**Problem:** Please repeat the lines below exactly. Begin with the line containing "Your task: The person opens" and go on through the line containing "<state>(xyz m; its".

**Given records:**
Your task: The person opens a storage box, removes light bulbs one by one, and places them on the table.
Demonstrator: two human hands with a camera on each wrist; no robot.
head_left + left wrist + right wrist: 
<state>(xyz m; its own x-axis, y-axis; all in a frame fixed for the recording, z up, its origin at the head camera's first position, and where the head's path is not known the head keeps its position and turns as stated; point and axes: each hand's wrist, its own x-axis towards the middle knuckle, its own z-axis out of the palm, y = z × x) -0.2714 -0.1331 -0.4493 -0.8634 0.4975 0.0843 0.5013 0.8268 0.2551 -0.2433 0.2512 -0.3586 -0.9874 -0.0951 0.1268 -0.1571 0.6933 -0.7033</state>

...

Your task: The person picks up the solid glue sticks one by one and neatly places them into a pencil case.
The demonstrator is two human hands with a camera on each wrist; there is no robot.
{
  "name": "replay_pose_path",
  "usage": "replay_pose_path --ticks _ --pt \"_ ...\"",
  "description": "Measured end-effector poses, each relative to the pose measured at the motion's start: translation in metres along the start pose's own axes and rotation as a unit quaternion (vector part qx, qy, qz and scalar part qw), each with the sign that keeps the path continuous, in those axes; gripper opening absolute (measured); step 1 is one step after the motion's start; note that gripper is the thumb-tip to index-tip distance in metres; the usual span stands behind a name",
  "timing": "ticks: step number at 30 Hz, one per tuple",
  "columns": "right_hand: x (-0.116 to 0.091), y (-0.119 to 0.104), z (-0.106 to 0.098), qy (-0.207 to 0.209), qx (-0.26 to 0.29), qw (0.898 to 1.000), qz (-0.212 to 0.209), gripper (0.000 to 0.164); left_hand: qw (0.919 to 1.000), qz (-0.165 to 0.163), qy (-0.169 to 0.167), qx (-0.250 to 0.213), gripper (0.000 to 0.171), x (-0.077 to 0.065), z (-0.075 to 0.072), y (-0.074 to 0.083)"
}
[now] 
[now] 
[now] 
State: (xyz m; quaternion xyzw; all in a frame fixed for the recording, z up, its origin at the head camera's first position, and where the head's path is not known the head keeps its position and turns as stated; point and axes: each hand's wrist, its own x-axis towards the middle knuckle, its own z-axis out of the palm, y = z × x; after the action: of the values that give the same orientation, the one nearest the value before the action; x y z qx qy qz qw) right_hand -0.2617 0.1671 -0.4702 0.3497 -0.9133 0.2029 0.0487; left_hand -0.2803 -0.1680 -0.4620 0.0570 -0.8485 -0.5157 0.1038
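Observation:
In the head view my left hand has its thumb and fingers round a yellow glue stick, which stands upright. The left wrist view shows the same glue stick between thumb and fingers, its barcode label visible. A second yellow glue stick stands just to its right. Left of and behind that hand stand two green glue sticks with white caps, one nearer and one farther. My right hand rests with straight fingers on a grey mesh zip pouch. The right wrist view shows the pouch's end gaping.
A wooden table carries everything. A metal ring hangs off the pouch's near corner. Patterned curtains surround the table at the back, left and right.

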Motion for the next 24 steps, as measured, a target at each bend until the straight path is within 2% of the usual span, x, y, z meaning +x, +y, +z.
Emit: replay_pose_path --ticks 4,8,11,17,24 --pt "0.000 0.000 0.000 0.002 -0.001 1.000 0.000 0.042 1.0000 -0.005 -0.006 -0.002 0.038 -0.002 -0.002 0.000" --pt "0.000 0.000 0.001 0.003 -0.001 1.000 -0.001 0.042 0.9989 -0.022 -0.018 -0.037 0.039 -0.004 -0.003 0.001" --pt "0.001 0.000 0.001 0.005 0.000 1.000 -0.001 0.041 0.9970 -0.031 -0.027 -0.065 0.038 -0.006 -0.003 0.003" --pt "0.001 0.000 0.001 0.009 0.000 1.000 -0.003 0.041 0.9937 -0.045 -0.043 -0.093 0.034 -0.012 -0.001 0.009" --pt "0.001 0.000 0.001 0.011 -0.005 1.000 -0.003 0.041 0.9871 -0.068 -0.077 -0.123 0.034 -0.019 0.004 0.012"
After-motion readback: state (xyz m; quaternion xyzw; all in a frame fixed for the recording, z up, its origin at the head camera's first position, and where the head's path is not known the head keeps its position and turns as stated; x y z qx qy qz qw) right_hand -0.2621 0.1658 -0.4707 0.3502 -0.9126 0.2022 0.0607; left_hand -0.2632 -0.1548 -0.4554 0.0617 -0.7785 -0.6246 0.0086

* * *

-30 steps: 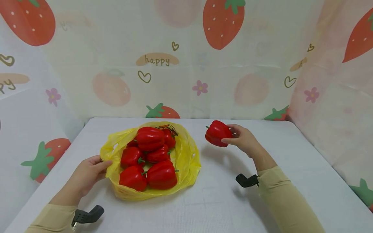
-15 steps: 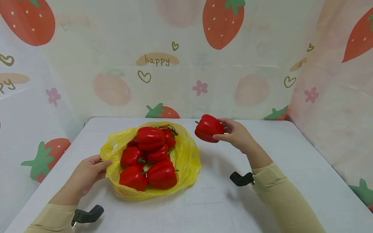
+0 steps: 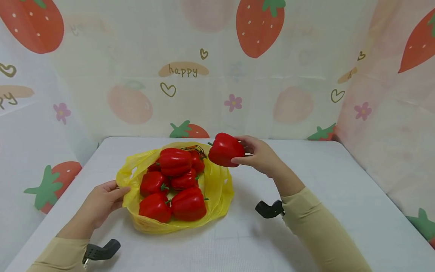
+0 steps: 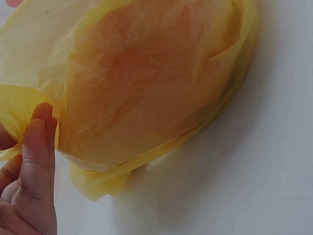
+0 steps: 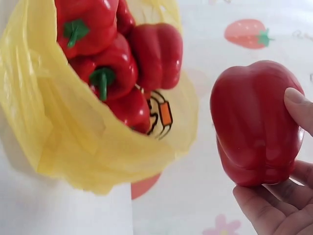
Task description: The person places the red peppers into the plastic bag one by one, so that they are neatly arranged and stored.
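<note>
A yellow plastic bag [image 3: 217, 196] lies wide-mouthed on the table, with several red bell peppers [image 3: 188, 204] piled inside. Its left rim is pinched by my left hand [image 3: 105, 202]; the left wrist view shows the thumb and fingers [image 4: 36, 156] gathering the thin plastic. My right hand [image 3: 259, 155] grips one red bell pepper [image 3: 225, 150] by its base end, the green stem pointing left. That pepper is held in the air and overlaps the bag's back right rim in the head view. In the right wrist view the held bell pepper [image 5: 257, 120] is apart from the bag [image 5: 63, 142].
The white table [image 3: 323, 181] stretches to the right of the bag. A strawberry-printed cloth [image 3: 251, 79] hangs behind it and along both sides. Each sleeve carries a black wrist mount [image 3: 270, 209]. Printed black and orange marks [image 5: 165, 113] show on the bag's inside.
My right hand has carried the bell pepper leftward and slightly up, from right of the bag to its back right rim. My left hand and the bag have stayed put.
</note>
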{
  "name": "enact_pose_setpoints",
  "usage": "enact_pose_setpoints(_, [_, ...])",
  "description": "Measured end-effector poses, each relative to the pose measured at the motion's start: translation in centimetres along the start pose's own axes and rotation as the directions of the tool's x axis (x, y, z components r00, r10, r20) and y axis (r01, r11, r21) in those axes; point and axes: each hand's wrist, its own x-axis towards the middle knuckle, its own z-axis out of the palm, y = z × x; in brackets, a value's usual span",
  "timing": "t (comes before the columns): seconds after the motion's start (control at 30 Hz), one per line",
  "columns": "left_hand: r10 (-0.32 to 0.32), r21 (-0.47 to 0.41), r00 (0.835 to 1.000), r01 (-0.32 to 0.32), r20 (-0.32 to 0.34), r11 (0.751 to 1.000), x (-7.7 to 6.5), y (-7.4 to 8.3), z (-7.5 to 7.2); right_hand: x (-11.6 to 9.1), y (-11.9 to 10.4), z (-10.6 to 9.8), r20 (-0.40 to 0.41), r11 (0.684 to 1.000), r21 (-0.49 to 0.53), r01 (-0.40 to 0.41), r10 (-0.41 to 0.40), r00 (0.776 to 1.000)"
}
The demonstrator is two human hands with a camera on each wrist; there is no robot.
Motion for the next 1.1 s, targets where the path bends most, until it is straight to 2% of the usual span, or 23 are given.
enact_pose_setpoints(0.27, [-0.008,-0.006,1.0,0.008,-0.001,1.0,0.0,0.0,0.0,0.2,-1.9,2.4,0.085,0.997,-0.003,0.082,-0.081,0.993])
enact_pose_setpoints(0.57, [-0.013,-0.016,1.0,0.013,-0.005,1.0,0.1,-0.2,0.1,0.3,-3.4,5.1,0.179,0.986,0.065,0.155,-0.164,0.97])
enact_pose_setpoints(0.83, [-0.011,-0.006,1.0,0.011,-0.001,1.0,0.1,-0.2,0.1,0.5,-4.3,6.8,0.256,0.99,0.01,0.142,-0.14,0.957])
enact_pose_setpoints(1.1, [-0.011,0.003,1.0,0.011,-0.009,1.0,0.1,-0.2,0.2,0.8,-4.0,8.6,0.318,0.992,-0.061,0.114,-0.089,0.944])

**Answer space:**
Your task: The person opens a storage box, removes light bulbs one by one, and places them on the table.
Demonstrator: two human hands with a camera on each wrist; no robot.
head_left + left wrist + right wrist: 
<state>(xyz m; its own x-axis, y-axis; all in a frame fixed for the recording, z up, its origin at the head camera's first position, and where the head's path is not known the head keeps its position and turns as stated; point and axes: each hand's wrist, its own x-axis towards the middle knuckle, its own z-axis out of the palm, y = z × x) -0.2714 -0.1331 -0.4493 -0.8634 0.4975 0.0843 0.5013 0.8268 0.2551 -0.2433 0.2512 -0.3586 -0.9874 -0.0951 0.1268 -0.1571 0.6933 -0.7033</state>

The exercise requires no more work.